I primi 100 giorni di López Obrador

Cresce la popolarità del nuovo presidente. Decurtati gli stipendi dei più alti funzionari, vendute decine di auto blu, incremento delle politiche sociali. Ma sarà sufficiente per questa potenza economica?

I primi cento giorni di gestione del presidente del Messico, Andrés Manuel López Obrador, sono trascorsi senza gravi intoppi. Anche se ancora non ha iniziato a premere l’acceleratore per le riforme promesse in campagna elettorale, López Obrador continua ad accumulare popolarità. Tra il 70 e l’80 per cento dei messicani approvano la sua politica, cioè anche una parte di coloro che si sono astenuti o, addirittura, gli hanno votato contro. È dal 95 che un presidente non supera la popolarità ottenuta alle urne, ma nessuno ha ottenuto tanto appoggio.

Non è facile modificare i centri neuronali del potere per smantellare le reti di corruzione che corrodono dal di dentro lo Stato. Serve tempo. Nel frattempo, il neo-presidente ha tagliato gli stipendi dei funzionari di alto rango, ha eliminato le garanzie speciali degli ex presidenti, che potranno essere messi sotto processo, ha messo in vendita auto blu e viaggia su aerei di linea. È intervenuto con fermezza sul furto di combustibili del consorzio statale Pemex, che faceva sparire circa un terzo della produzione. Ha rispedito a casa funzionari corrotti dell’azienda e, sostiene il presidente, ciò consente un risparmio di 2,5 miliardi di dollari. L’esercito ora controlla alcune installazioni.

Ma siamo ancora lontani dal vedere una caduta dei tassi altissimi di criminalità, dalla lotta alla delinquenza e dal mettere argine ai femminicidi che ancora mietono troppe vittime. La promessa di un’amnistia sta cominciando a far fare i calcoli di convenienza a chi deve decidersi se sottomettersi alla legge, e al presidente, o continuare a sfidare la giustizia. È il lato più prammatico di López Obrador, che tra installare una vera cultura della legalità e ridurre il crimine sta optando per la seconda soluzione. Non mancano le incognite dovendosi accettare impunità o permanente violenza.

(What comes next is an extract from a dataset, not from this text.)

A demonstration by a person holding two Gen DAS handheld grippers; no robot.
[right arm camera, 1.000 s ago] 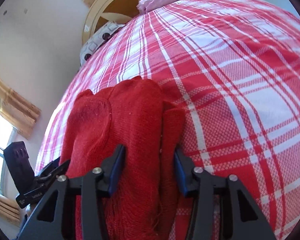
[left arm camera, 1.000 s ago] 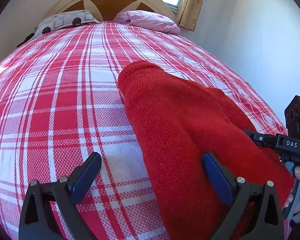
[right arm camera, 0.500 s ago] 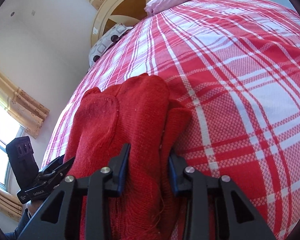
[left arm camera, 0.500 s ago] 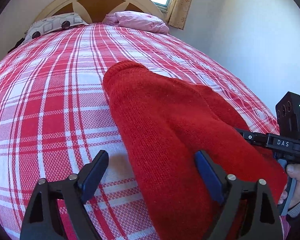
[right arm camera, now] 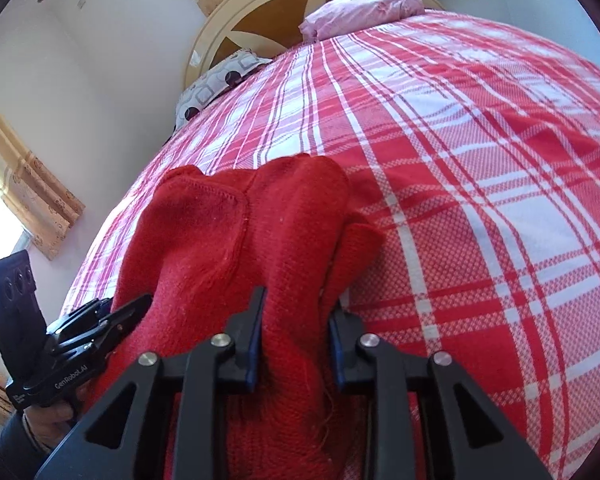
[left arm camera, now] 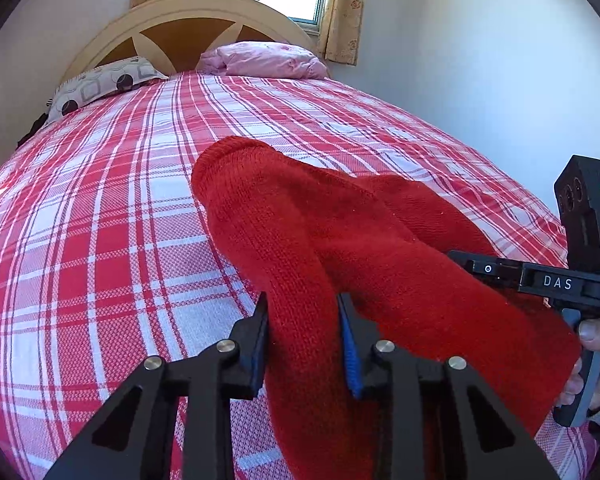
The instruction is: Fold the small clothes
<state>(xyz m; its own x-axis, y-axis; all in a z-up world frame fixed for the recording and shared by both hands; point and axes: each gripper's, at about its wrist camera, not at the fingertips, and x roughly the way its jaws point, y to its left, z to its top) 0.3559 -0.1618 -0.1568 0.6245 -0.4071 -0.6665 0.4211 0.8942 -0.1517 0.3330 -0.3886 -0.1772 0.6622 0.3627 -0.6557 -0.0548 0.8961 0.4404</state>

Nel frattempo, settimana dopo settimana, il presidente si è fatto carico di disagi puntuali varando politiche sociali in differenti Stati di questo Paese federale. Anche in questo caso, abbondano i contratti diretti senza appalti pubblici. Il suo obiettivo, di fronte a un mare di corruzione, è quello di far arrivare alla gente ogni “peso” destinato ai suoi concittadini. L’altra faccia della moneta è il rischio di una gestione personalista. Però finora ha ottenuto un avallo generoso e ha stabilito un legame di fiducia con la gente.

In tal senso, un elemento fondamentale del suo stile sono le lunghe conferenze stampa, con una agenda che comincia alle 7 del mattino e questo consente a López Obrador non solo di evitare zone d’ombra di fronte all’opinione pubblica, ma anche di parlare alla gente, usando il suo linguaggio. Senza fretta, con la sua peculiare lentezza.

L’economia di questa potenza economica soffre di rallentamento e vanno prese misure di ampio respiro se si vuole diminuire la povertà che affligge circa 50 milioni di messicani, su un totale di 123 milioni di abitanti. Incrementare la spesa pubblica, assegnando direttamente dei sussidi non pare sia la strada migliore per una economia sostenibile, capace di cogliere al balzo le opportunità immense di questo Paese. Di potenzialità ne aveva anche il Brasile, ma le ha bruciate concentrandosi eccessivamente nel sussidiare le politiche sociali, più che mettere l’accento su proposte produttive. Potrà evitare questo errore López Obrador? Non sarà facile conciliare crescita e inclusione sociale; e in questo sforzo convincere un’imprenditoria convinta delle “bontà” dell’attuale modello capitalista. Sarà forse questo il prossimo banco di prova del presidente.